The Baluchistan Liberation United Front, the shadowy group that claims to be holding John Solecki, has made no comment since setting a deadline of Wednesday this week for the government to release hundreds of political prisoners. Solecki, who was snatched at gunpoint nearly eight weeks ago in Quetta, the provincial capital of Baluchistan, works for the United Nations refugee agency (UNHCR), serving tens of thousands of Afghan refugees who live in the city and surrounding area.
"The deadline has passed and we haven't had any fresh news," said Jennifer Pagonis, spokeswoman for the UNHCR in Pakistan. "His health is deteriorating. We don't know what sort of care he's been getting."

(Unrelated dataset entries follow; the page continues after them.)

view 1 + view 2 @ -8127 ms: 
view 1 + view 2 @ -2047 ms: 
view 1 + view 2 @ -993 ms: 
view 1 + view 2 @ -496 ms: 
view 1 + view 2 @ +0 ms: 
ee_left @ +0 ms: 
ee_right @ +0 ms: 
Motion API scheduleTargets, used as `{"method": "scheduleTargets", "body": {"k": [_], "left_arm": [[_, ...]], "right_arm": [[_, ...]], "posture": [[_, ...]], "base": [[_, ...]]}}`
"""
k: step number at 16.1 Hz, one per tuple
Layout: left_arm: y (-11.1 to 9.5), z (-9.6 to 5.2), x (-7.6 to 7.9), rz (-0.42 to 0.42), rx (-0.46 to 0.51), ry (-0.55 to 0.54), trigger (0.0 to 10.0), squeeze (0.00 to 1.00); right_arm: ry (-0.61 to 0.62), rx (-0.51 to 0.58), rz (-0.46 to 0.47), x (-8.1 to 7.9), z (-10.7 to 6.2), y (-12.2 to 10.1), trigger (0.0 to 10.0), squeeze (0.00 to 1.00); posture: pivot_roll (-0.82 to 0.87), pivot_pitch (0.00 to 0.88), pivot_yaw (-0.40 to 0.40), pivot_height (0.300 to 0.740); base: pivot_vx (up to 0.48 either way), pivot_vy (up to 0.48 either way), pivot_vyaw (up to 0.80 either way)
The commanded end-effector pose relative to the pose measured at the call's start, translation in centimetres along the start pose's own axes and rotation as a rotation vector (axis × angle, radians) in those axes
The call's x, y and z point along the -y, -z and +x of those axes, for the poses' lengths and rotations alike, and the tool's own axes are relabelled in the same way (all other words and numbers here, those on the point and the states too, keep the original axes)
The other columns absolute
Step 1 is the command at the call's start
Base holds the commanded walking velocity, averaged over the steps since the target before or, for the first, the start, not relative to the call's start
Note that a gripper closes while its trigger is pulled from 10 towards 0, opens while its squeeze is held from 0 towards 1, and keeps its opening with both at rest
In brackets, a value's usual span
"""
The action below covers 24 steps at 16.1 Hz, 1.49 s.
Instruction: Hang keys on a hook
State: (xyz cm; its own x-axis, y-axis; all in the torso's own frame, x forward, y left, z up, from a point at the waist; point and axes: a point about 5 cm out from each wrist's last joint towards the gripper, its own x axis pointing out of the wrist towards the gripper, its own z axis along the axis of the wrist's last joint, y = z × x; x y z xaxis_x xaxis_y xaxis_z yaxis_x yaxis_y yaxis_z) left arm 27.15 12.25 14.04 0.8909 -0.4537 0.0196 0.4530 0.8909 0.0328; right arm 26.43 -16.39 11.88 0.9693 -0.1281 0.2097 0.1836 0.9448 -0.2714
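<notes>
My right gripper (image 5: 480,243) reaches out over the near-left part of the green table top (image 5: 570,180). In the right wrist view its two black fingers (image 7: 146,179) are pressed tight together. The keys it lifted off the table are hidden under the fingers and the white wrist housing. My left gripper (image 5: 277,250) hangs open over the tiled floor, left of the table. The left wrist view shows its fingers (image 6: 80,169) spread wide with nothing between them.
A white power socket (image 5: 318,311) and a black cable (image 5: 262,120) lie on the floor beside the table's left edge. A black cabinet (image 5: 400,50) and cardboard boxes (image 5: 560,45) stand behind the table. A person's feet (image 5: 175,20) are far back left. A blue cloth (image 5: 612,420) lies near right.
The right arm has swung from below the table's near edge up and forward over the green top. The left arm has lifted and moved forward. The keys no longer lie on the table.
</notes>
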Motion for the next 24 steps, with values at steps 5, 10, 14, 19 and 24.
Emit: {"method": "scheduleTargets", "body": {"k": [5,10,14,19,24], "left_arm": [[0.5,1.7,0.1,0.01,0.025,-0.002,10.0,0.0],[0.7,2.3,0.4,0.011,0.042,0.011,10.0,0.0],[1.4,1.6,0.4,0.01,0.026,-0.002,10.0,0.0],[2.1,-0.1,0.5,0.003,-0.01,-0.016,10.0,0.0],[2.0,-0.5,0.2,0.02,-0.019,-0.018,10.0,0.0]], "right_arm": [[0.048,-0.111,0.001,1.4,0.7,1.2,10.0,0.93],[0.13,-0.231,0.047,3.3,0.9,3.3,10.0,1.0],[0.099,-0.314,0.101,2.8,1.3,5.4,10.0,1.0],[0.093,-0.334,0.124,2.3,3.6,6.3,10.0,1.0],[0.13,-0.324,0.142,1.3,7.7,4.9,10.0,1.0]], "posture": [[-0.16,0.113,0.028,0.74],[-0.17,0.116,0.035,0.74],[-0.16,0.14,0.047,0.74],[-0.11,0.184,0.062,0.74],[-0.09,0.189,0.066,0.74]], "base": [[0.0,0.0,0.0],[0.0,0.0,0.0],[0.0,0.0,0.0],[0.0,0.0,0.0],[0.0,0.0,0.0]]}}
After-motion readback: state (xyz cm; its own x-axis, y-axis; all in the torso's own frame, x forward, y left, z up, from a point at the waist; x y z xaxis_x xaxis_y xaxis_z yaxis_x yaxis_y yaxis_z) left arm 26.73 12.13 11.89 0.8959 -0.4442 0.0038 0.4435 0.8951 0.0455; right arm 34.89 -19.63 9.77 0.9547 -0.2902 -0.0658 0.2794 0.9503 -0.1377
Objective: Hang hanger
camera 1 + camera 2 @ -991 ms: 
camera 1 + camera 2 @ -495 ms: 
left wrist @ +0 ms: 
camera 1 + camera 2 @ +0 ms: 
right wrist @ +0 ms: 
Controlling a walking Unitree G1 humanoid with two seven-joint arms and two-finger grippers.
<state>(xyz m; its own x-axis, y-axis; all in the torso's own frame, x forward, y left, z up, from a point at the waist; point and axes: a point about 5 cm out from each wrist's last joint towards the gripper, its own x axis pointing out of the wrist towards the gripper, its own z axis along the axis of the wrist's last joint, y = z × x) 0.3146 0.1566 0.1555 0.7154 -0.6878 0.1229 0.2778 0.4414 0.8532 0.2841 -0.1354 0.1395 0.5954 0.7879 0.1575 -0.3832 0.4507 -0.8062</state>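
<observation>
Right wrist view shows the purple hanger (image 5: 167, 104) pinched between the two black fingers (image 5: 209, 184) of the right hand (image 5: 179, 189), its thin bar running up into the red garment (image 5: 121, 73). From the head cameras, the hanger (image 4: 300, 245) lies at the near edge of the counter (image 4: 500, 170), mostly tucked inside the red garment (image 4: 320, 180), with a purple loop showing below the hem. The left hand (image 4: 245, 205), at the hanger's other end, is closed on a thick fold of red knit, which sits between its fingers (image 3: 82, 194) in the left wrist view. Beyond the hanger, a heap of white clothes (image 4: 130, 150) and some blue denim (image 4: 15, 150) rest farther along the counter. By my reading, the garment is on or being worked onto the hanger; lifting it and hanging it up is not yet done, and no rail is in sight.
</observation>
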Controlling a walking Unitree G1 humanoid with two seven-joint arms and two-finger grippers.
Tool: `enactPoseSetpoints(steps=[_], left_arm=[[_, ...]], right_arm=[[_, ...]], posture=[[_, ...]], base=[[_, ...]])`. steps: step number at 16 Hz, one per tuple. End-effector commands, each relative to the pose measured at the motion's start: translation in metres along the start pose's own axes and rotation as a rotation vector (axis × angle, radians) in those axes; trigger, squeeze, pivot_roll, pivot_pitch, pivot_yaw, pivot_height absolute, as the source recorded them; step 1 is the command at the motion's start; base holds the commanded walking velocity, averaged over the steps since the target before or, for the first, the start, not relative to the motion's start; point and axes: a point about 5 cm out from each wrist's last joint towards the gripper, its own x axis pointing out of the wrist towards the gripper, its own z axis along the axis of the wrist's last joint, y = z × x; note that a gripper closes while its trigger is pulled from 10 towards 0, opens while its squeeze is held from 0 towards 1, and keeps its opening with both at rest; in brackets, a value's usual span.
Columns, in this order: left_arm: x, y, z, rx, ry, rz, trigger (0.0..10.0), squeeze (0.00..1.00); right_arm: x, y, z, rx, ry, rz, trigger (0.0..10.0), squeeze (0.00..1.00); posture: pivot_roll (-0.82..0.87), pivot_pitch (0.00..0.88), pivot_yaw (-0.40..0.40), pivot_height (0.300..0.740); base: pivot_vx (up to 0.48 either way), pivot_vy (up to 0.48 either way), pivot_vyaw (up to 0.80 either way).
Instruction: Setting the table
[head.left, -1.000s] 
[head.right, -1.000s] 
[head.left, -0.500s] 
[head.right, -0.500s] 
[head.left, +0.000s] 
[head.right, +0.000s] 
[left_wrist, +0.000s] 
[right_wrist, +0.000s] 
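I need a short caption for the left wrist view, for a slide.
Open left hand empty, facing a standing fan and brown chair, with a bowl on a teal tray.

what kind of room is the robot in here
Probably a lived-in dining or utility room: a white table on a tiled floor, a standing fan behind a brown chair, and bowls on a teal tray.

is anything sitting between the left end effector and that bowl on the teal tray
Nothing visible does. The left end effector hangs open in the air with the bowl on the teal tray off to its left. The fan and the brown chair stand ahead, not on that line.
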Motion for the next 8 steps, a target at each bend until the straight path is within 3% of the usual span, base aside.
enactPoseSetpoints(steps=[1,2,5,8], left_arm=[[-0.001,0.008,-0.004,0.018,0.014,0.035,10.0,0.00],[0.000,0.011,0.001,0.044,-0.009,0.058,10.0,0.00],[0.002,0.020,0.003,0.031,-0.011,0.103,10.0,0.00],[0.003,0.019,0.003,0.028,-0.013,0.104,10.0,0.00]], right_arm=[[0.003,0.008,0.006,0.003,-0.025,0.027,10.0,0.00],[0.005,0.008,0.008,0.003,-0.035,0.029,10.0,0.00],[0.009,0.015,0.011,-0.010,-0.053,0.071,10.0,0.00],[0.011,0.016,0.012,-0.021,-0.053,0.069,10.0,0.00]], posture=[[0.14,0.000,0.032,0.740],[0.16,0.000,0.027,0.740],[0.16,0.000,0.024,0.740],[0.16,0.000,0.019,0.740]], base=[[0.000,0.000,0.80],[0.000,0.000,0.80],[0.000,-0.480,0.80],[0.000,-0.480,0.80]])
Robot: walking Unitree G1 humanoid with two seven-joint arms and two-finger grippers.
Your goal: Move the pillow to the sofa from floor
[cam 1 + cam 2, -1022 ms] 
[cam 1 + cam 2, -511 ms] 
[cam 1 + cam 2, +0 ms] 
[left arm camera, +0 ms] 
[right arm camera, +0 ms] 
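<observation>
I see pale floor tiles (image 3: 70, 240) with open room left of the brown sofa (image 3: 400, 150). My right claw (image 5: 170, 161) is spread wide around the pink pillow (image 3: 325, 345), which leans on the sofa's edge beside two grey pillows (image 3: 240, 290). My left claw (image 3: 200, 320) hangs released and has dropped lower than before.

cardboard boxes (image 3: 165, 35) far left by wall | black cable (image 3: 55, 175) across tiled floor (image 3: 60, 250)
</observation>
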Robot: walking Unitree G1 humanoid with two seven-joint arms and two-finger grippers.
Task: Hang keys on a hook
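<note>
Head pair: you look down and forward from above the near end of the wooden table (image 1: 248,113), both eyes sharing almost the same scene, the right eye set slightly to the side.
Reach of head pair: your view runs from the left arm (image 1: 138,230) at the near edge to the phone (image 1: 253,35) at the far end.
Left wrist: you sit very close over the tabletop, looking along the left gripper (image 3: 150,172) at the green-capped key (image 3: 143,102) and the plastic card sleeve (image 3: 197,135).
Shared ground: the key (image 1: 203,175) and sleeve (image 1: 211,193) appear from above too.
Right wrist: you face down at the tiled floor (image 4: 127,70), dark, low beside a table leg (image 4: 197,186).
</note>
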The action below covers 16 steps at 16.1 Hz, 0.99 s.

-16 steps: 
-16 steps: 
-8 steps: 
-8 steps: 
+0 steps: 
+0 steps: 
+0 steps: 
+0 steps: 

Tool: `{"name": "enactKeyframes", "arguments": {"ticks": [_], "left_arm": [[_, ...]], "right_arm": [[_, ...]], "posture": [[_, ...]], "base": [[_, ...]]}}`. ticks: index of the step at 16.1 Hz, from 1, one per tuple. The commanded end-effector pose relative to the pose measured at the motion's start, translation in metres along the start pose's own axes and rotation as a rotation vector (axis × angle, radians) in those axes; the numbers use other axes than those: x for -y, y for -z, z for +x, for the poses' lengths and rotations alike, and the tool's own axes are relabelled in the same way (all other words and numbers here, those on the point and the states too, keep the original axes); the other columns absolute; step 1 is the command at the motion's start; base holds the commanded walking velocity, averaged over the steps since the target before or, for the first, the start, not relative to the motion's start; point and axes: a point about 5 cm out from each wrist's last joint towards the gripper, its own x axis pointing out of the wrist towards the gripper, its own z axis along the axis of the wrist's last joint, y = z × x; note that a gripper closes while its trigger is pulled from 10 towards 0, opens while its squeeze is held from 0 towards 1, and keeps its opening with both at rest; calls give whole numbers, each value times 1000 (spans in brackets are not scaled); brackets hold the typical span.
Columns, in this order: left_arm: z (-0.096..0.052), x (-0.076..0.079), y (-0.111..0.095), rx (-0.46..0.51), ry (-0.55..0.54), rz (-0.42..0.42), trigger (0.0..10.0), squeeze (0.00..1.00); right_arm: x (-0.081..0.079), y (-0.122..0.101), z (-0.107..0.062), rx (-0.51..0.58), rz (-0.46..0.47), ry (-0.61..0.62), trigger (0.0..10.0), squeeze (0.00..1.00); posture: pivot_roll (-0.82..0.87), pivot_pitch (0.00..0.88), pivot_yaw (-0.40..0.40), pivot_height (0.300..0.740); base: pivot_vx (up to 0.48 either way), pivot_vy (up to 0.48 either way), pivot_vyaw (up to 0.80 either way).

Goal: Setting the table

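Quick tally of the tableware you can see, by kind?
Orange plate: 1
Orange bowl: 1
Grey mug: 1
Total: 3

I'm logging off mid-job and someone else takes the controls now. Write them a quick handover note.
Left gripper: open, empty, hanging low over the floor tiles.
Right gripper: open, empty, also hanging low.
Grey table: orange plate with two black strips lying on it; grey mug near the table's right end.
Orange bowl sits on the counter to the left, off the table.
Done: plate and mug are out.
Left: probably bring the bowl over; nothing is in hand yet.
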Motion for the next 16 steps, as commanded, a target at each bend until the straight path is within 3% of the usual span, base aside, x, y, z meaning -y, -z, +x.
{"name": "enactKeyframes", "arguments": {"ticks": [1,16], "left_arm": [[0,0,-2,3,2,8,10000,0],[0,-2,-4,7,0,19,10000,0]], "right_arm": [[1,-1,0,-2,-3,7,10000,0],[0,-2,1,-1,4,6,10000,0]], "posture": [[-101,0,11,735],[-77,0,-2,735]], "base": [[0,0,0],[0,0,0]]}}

This week the US ambassador, Anne Patterson, visited Quetta, which is close to the Afghan border, where she held talks about Solecki with the police chief and the head of the paramilitary Frontier Corps for the province.
Baluchistan has been home to successive national insurgencies since the 1970s. But until now foreigners had not been targeted by the secular rebel groups who have sought international sympathy for their cause.
The Pakistan Taliban, who also have a strong presence in Quetta, do kidnap foreigners, and are currently holding at least two diplomats elsewhere in Pakistan. Many have suggested that the Bluf is a front for a Taliban group or another Baluch nationalist outfit, with even its acronym suggesting that it is not a real organisation.
The UN has been unable to hold direct talks with Solecki's kidnappers, who have communicated only through the press. Bluf has previously set deadlines which passed.
In setting the latest ultimatum, on Monday, of a 48-hour cut-off, a Bluf spokesman, Shahak Baloch, told a Pakistani news agency that his group had given the government a list of 1,109 people and 141 women it wanted released but blamed UN officials for not showing "seriousness".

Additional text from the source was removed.